Mike said: I don't know much about your climate, but from what I see, it appears to be a very arid landscape. I suspect that you will need to water these roses a lot.
For the first year that is true. Cotton did say he is gardening in soil that has a lot of clay ... which will hold moisture.
The most important thing for you to do, Cotton, is to encourage these roses to grow deep roots. Since the roses you purchased probably didn't have many, or any, longer anchor roots, you do need to water daily. I'd suggest 2 gal each. That's the size of most watering cans.

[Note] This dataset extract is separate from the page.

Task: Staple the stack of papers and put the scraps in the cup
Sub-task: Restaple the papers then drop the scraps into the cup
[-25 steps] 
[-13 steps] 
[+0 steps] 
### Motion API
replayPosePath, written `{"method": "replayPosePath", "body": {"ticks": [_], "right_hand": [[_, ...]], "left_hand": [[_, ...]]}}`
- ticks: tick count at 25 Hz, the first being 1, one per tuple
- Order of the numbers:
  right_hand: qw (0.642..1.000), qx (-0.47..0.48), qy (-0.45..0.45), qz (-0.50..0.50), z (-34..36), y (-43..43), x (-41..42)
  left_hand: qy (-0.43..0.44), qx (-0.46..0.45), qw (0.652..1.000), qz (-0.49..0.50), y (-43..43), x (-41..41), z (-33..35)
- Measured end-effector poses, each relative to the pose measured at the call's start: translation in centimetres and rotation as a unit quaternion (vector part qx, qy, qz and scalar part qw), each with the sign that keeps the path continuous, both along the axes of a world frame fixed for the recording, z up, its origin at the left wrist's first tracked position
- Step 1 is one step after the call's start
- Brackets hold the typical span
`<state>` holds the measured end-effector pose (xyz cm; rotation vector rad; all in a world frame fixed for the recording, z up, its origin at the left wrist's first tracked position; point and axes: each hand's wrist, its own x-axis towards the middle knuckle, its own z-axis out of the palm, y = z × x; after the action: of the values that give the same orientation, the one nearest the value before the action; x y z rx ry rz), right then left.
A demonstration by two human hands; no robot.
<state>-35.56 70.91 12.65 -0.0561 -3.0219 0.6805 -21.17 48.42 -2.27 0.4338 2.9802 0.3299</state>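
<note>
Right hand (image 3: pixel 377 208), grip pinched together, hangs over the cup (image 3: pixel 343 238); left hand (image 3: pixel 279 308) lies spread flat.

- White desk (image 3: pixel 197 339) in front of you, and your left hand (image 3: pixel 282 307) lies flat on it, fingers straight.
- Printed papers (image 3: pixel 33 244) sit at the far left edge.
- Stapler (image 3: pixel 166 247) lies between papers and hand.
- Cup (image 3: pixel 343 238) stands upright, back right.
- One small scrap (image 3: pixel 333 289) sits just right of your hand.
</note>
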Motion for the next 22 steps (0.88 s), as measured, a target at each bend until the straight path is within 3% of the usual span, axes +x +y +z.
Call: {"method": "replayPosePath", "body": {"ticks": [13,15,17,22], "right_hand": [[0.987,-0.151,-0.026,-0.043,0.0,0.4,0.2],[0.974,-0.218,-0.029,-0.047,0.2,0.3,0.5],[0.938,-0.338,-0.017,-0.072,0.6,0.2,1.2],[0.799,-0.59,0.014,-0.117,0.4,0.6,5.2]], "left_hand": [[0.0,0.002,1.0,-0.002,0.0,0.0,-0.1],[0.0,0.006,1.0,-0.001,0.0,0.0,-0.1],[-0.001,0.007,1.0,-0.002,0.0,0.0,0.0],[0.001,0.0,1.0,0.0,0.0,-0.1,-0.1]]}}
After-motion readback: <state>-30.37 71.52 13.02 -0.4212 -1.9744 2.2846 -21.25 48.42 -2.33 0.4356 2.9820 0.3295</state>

To encourage the roses to grow deeper roots, water each rose hole for about 10 min with a sprinkler
once a week .... I use something like this ...
https://www.acehardware.com/de....
Yes, you are only watering the rose hole for the most part, but keep in mind, the roots follow the water. Once the roses have grown a larger root mass, they won't have to watered as much. Moisture down deep does not evaporate as quickly as moisture near the surface.
I grow roses in a climate where summer temps are in the high 90s to low 100s every day for about 4 months with no rain. Each of my established roses gets watered once a week. Since I am gardening on five levels, I water a different section of the garden each day. (I do multi-task and don't just watch the sprinkler do it's thing
)
I actually use less water for my roses than a neighbor who waters her garden twice a day. She never does a deep watering.
Smiles,
Lyn
EDIT:
I left out part of a sentence. I put the edit in italics.